January

Jada Robins, 8 of Caribou, was born with cerebral palsy, epilepsy, bilateral-hydrocephalus and a malformed kidney has recently been diagnosed with blindness and global developmental delay. Due to a sensitive immune system Jada is no longer able to attend public school but receives her education at home via a very dedicated teacher Miss Victoria Jones. Jada also has two very protective and patient siblings: Abbie, 9 and Tristan 5.

This young lady who was not expected to survive very long after her birth has continued to defy all odds through her perseverance and support of her family.

Parents Jessica and Travis Robbins ascribe their positive outlook to having faith and hope and, "while life takes you on a lot of high and lows-you just pull the strength from somewhere-you have to be able to handle the ride." And while the Robbins family realizes Jada has many more health challenges to face they feel confident that she will emerge triumphant from any situation.

Jada was presented with a $100 check by the Caribou Cubby store manager, Jodi Cate.

Liam Doughty (newborn) Fort Fairfield was born with Hemophagocytic Lymphohistiocytosis Syndrome a rare but potentially fatal disease. At age one month Liam received care at Tufts for his blood disorder. Liam received $100 on behalf of The Cubby Fund as well as additional assistance.

Zyen Provost, 3 Caribou was officially diagnosed with a rare and potentially fatal disease called X-linked lymphoproliferative (XLP) or Duncan's Syndrome. Under the care of his great-grandparents Ryan and Karyn Pinnette, Zyen started chemotherapy treatments at Children's Boston Hospital in May of 2012. Following treatments Zyen received a bone marrow transplant at which time following surgery he needed to be isolated. Karyn commented, "Zyen cannot go outside without a mask on his little face because of his compromised immune system and because of the chance he may become ill.

Following the bone marrow transplant Zyen will receive care at Eastern Maine Medical Center and then to Dana Farber in Boston for a year so that they may monitor his progress and make sure the transplant is not rejected.

When asked about the extensiveness of his care Zyen's great-grandparents responded, "it is a small price to pay to help our little trooper on his road to recovery.

Zyen was the recipient of $100 plus additional assistance on behalf of The Cubby Fund.

Serenity Cary, 3 months Mars Hill was born with a congenital heart defect called Tetralogy of Fallot-meaning four parts of her heart needed to be repaired with surgery.

"She had four defects in her heart-her aorta was too large and her pulmonary valve was too small, and she had a hole in her heart and the right ventricle muscle was too strong," mom Samantha explained. Mom was pleased to report that her first surgery was a success and noted that, "since she had her surgery there's a major difference in her. She's a lot happier now; she smiles a whole lot more and laughs and giggles. And while mom knows Serenity will have to undergo a second surgery in her teens she remains optimistic that her condition will not limit her from running, jumping playing or even sports.

Cindy Johnson, Executive Director of The Cubby Fund, commented, "it is hard to imagine that she (Serenity) recently underwent corrective heart surgery-proof that blessings come in all sizes."

Makenna Ward, 5 of Houlton was diagnosed with Stage IV Neuroblastoma. After 1 ½ years of chemotherapy and radiation treatments, multiple surgeries and two bone marrow transplants Makenna went into remission. News, Elizabeth Wipperman, Makenna's aunt called "ever so sweet." But the good news was not to last. In March of 2012 Makenna's disease made its unwanted appearance and Makenna was once again fighting for her life.

When asked why Makenna should be nominated for the August hero of the month Elizabeth noted, "No child should ever have to deal with these tests and trials but my niece has and with a fighting spirit. I admire the strength and tenacity shown through all of this by Makenna and her family. This family is a true example of love and heroism."

It is with great loss that we acknowledge the passing of Makenna in December of 2013.
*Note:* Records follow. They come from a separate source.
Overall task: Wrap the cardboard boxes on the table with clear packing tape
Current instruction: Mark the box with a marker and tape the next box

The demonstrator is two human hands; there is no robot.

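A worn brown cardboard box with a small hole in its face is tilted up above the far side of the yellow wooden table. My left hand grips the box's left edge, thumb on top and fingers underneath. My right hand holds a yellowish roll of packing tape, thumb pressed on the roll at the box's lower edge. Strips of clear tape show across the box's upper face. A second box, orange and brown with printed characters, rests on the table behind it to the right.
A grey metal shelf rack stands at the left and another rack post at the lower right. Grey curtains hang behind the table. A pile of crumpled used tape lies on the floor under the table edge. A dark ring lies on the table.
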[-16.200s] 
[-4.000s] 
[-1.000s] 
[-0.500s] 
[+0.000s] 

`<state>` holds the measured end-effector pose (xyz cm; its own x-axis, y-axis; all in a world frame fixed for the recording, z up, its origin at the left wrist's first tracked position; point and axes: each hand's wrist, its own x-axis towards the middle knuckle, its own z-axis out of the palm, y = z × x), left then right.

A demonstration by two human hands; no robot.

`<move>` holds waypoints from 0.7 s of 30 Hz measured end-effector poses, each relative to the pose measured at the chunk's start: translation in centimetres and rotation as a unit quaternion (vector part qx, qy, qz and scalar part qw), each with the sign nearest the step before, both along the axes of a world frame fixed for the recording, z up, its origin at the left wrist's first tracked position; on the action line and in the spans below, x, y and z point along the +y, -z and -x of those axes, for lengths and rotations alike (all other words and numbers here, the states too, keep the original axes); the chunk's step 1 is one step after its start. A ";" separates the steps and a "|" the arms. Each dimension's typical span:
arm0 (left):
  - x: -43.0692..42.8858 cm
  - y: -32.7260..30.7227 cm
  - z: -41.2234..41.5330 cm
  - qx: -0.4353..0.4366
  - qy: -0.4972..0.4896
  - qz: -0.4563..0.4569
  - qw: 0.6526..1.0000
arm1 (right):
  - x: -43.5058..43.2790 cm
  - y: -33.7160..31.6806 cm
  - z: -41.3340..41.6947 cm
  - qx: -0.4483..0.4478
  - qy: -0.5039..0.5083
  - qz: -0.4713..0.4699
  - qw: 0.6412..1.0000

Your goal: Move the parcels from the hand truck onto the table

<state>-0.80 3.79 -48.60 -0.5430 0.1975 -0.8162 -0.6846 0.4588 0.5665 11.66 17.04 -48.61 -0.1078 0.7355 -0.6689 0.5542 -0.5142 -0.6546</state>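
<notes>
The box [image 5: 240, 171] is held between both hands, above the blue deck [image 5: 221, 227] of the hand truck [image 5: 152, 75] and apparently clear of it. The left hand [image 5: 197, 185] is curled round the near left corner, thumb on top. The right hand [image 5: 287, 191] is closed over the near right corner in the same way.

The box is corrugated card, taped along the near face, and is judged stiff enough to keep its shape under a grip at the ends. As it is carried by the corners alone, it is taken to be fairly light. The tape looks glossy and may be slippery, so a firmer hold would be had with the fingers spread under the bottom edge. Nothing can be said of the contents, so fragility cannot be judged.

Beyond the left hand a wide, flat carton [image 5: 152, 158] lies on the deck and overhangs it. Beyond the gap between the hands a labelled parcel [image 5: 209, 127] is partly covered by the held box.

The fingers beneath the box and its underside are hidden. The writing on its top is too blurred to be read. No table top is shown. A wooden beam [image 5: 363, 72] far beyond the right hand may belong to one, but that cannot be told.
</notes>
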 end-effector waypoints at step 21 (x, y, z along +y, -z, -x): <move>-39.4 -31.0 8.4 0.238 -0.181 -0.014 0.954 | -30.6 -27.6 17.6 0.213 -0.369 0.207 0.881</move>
Robert, 18, and Andrew, 15 Farley of Woodland, brothers, both have leukodystrophy a rare disorder that consists of progressive degeneration of the white matter of the brain due to imperfect growth or development of the myelin sheath, the fatty covering that acts as an insulator around nerve fiber. While this disease does impair mental and physical development it has not impaired the attitude and spirit of the two brothers.

Roommates at the Caribou rehab and Nursing Center, parents Albert and Nicole Farley commented that the siblings s light up with adoration when they see visitors and doting staff. Regarding the decision to have them placed in residential care mom added, "It was an extremely difficult decision but we now have more security. Knowing that they have the constant professional care, we can be more relaxed with them. They are in good hands.

Both boys were nominated by family friend Ricketta Belanger who recognized them for their tremendous spirit and perseverance. Both boys were awarded $100 by The Cubby Fund Executive Director, Cindy Johnson.